In political action, we should adopt the best possible ideas. There will inevitably be some control of experts, for the same reason that when I have a toothache I go to the dentist, I don’t ask my neighbour to come out with a drill. But it’s not handing power to a clique or a faction. It’s applying the best knowledge and acknowledging that knowledge is going to be unevenly distributed. The elite, the experts will only guide policy to the extent that they can defend their recommendations in a way that any citizen could understand and agree with. It’s not: “Trust us, we’re experts, do as we say”. It’s rather: “We’ve done a lot of research into this, here are the reasons why we’re proposing this policy”.

Isn’t that idealistic?

It already works that way. When the government builds a highway, they don’t ask me where I think the exits should be. They say: “Well, we’ve done some planning, we think the exit here will reduce traffic”. And I say: “Yeah, I do trust you, because the highways work better than the ones that I would design, or the parks, or the police force”. So we already have that. It’s just that it’s almost a taboo to bring up the obvious fact, namely that a typical citizen – and I include myself in that regard – does not have the expertise to implement policies. I delegate decision-making to people whom I trust. And I trust them not because they have authority, but because if challenged they will explain and justify why they implement the policies they do. Now, I don’t have time to make sure that the highway planners are planning the best highways, but in a society of many forms of expertise there are journalists who challenge government policies; there are university professors, think-tanks, even individual citizens who do acquire knowledge in relevant domains. So, we need to base our policies on the best information about what works and what doesn’t.
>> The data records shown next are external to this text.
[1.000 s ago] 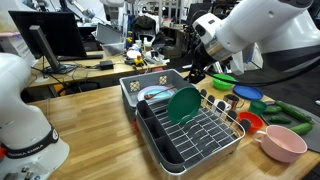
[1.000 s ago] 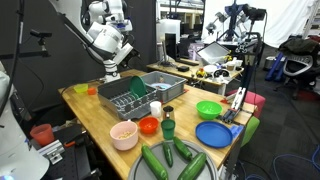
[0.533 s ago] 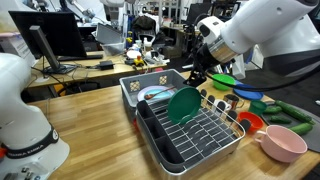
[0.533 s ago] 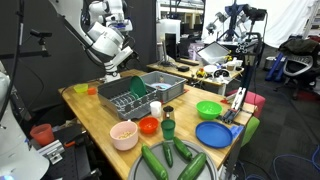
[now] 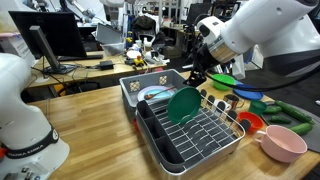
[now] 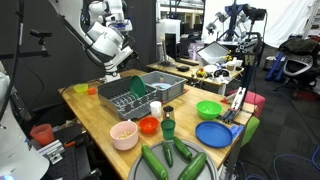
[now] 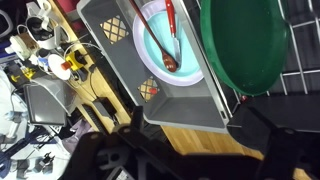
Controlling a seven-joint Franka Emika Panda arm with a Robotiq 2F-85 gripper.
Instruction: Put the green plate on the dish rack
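Observation:
The dark teal-green plate (image 5: 183, 104) stands on edge in the silver wire dish rack (image 5: 205, 138), leaning toward the grey tub. It also shows in an exterior view (image 6: 138, 89) and at the top right of the wrist view (image 7: 243, 45). The rack (image 6: 124, 101) sits on the wooden table. My gripper (image 5: 193, 77) hangs above and behind the plate, apart from it, over the tub's edge (image 6: 108, 72). In the wrist view its dark fingers (image 7: 185, 150) are spread, with nothing between them.
A grey square tub (image 5: 133, 90) beside the rack holds a pale plate with a red utensil (image 7: 168, 35). Also on the table are a lime-green bowl (image 6: 208, 109), a blue plate (image 6: 215, 133), a pink bowl (image 5: 282, 142), a red bowl (image 6: 149, 125) and cucumbers (image 6: 165, 160).

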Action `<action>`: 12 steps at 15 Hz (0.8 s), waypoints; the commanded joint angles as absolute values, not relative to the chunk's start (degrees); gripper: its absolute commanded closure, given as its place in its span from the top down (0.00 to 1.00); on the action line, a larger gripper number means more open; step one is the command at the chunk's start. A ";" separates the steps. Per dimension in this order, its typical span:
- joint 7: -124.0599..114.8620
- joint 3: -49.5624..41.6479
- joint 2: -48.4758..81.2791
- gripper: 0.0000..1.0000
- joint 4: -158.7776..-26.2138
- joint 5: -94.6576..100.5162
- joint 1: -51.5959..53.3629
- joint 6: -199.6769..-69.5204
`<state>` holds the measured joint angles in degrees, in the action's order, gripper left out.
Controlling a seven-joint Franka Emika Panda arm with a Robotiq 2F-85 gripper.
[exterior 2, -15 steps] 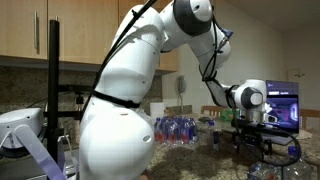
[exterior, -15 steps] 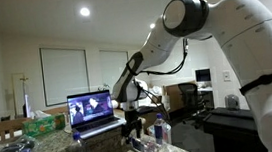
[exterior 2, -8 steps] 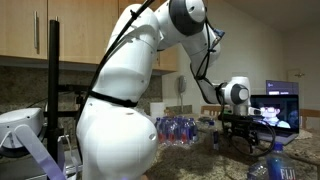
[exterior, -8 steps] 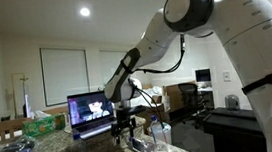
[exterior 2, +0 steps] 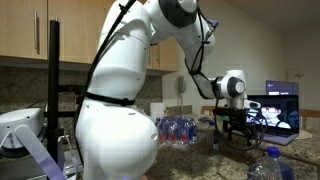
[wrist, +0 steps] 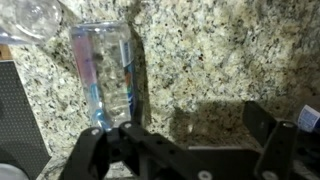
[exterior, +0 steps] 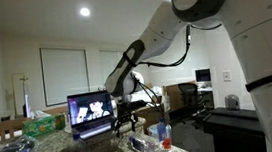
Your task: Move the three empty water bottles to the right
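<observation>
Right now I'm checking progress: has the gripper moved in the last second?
Yes. In an exterior view the gripper has shifted sideways, closer to the laptop.

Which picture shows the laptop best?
An exterior view: the laptop faces the camera, screen whole. In an exterior view, the laptop sits aside, partly behind the arm. The wrist view does not clearly show it.
</observation>
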<state>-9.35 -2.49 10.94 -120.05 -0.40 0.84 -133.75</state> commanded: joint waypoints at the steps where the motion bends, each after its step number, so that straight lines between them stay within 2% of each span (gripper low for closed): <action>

It’s just that – and no rational reasoning will help here – we must at some point realize that it is good to live in a world ruled by freedom and equality, not a world in which those qualities are absent.

We are products of evolution. If we weren’t social animals, we would never have acquired or evolved the power of reason. There’s no such thing as a solitary human. Our pleasures are part of the explanation for why we exist – namely, our ancestors, by pursuing pleasure and avoiding pain, have allowed us to come into being. All of this put force behind the idea that health, knowledge, happiness and a flourishing life are all good.

Parts of this interview have been edited and condensed for clarity and brevity.